Data collection, bias, interpretation - Mathematics: Applications & Interpretation IB Study Notes

Overview
# Data Collection, Bias, and Interpretation This lesson examines systematic approaches to collecting and analysing data, emphasizing the identification and mitigation of sampling bias, measurement error, and confounding variables. Students learn to distinguish between population and sample, evaluate sampling methods (random, stratified, quota, convenience), and critically assess how data collection methodology affects statistical validity. The content is essential for Paper 1 and Paper 2 examinations, where students must demonstrate ability to critique statistical studies, identify potential sources of bias in given scenarios, and justify appropriate data collection strategies—skills frequently assessed through context-based questions worth 4-6 marks that require both technical understanding and written justification.
Core Concepts & Theory
Data Collection Methods form the foundation of statistical analysis. Primary data is information collected firsthand for a specific purpose (surveys, experiments), while secondary data is pre-existing information from other sources (databases, published research).

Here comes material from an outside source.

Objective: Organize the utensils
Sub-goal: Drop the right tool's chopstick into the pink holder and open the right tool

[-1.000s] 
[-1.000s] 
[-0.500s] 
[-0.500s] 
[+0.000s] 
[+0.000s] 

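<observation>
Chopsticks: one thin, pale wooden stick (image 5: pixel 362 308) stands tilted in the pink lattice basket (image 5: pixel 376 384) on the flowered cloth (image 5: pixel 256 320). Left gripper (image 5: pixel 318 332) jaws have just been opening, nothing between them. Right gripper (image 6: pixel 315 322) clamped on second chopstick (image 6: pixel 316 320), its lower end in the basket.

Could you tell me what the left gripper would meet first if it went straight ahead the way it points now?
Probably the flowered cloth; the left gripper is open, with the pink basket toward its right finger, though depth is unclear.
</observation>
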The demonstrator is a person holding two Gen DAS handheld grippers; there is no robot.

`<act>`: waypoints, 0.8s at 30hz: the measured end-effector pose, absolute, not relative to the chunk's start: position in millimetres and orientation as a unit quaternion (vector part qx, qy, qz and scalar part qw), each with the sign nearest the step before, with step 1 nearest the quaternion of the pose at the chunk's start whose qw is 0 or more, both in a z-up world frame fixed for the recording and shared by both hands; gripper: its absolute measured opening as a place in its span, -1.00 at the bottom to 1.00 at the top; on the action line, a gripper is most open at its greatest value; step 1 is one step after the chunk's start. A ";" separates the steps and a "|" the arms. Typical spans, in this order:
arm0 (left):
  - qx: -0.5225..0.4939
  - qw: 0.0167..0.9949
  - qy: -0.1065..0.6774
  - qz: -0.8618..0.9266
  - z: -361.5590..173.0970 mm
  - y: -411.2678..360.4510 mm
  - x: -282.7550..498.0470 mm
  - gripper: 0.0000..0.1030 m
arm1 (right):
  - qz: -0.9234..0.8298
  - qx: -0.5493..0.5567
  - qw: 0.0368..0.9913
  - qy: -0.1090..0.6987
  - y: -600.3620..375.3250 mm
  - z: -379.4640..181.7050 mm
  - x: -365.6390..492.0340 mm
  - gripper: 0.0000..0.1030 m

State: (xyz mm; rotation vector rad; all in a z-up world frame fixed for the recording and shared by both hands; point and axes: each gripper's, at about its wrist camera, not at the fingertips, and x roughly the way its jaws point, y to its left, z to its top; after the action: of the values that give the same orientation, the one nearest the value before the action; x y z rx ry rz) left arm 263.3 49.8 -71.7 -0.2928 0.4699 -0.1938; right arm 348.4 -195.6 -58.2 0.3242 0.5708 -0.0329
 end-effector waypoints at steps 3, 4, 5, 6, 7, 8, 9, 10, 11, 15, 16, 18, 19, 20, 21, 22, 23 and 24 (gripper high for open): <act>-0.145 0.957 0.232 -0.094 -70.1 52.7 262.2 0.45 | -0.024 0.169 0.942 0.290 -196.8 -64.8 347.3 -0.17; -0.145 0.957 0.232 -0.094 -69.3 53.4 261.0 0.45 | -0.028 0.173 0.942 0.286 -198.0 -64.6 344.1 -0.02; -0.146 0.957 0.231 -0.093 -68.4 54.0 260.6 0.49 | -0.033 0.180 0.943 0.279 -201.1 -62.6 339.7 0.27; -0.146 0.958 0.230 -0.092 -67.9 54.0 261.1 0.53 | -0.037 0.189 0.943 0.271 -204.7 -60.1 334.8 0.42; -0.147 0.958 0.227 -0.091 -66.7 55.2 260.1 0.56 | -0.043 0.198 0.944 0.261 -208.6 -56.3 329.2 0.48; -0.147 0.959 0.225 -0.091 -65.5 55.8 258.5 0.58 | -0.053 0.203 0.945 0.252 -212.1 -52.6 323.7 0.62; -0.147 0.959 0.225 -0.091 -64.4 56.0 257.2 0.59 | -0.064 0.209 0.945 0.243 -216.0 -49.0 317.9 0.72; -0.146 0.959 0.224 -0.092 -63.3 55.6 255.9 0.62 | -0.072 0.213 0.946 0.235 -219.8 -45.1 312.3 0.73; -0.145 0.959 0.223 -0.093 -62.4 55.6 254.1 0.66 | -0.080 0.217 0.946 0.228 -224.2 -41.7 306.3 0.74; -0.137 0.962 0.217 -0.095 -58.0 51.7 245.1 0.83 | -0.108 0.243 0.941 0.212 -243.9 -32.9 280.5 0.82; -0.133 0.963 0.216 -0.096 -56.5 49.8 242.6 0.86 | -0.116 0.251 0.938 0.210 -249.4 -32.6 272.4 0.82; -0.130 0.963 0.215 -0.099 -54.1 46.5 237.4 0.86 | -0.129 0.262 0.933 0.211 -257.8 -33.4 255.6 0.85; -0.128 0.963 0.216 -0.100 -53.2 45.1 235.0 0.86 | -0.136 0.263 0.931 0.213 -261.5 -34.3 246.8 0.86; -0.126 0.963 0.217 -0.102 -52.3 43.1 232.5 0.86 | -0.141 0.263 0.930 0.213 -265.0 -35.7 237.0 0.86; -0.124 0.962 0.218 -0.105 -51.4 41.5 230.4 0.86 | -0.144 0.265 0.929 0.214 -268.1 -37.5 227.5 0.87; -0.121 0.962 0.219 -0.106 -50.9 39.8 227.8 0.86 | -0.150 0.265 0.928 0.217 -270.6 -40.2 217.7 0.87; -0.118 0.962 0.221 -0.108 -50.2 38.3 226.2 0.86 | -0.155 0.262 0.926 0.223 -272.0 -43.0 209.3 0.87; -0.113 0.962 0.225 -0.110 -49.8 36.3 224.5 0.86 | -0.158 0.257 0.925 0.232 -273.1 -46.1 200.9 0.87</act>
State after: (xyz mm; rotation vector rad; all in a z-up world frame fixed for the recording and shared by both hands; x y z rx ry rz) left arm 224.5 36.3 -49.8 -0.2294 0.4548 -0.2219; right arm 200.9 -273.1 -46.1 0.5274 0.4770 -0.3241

Sampling Techniques determine how we select subjects:
- Random sampling: Every member has equal selection probability
- Systematic sampling: Selecting every nth member from an ordered list
- Stratified sampling: Dividing population into groups (strata) and sampling proportionally
- Quota sampling: Non-random selection meeting predetermined quotas
- Convenience sampling: Selecting easily accessible subjects
Bias represents systematic error causing unrepresentative results. Selection bias occurs when sampling methods favour certain groups. Response bias happens when question wording influences answers. Non-response bias emerges when certain groups don't participate.
Key Formulas:
- Sample size for proportion: n = (z²pq)/E² where z is z-score, p is estimated proportion, q = 1-p, E is margin of error
- Sampling error: E = z√(pq/n)
Variables are classified as:
- Quantitative: Numerical (discrete or continuous)
- Qualitative: Categorical (nominal or ordinal)

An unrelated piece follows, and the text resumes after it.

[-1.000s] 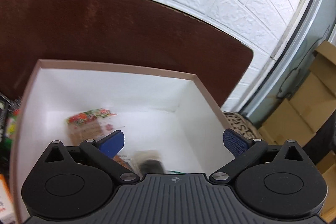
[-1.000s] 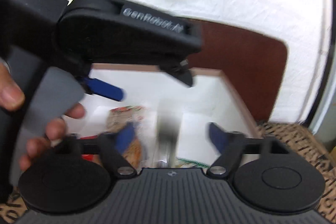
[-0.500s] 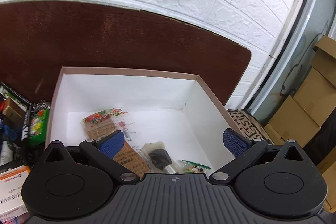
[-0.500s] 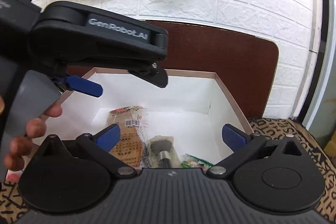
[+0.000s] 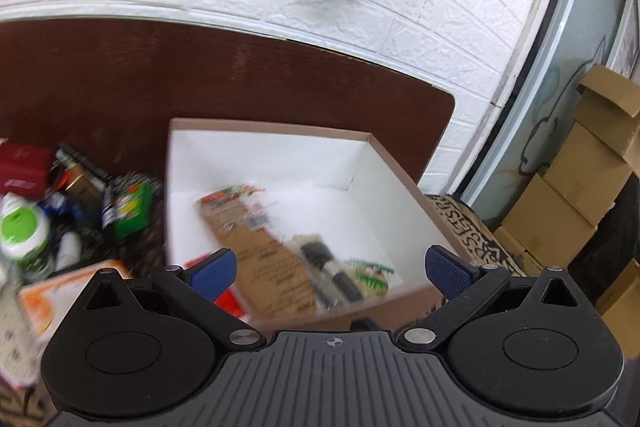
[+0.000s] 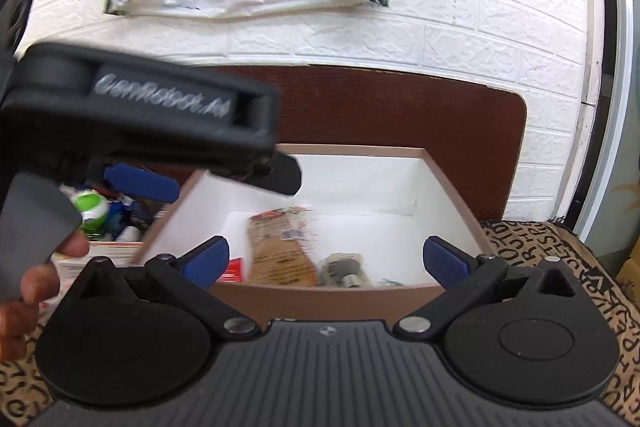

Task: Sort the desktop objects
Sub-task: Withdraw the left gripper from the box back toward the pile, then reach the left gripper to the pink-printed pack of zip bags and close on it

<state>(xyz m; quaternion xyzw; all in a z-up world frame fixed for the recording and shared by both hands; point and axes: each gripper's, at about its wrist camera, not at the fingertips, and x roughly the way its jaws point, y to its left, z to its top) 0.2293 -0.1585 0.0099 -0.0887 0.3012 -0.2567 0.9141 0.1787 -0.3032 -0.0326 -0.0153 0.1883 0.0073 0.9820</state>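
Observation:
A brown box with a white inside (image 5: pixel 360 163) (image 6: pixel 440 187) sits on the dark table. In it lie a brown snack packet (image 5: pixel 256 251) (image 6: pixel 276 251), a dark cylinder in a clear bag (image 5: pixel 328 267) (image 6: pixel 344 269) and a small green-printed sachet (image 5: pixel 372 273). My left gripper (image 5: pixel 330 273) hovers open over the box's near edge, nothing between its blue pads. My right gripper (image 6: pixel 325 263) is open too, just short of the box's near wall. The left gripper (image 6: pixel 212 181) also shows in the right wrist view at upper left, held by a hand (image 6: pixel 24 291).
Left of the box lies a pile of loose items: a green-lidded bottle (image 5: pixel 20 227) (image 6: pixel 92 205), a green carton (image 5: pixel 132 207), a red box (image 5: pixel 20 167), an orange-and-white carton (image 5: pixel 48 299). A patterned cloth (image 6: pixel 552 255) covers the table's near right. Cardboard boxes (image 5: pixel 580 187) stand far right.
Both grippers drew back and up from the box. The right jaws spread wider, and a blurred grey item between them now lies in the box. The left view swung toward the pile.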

Memory Aid - BRASS: Bias ruins accuracy, Random reduces bias, Adjust for non-response, Stratify for diversity, Sample size matters!
Data interpretation requires examining context, identifying patterns, and recognizing limitations. Always question whether conclusions are justified by the data presented.
Detailed Explanation with Real-World Examples
Understanding data collection is like being a detective gathering evidence—how you collect determines what you can conclude.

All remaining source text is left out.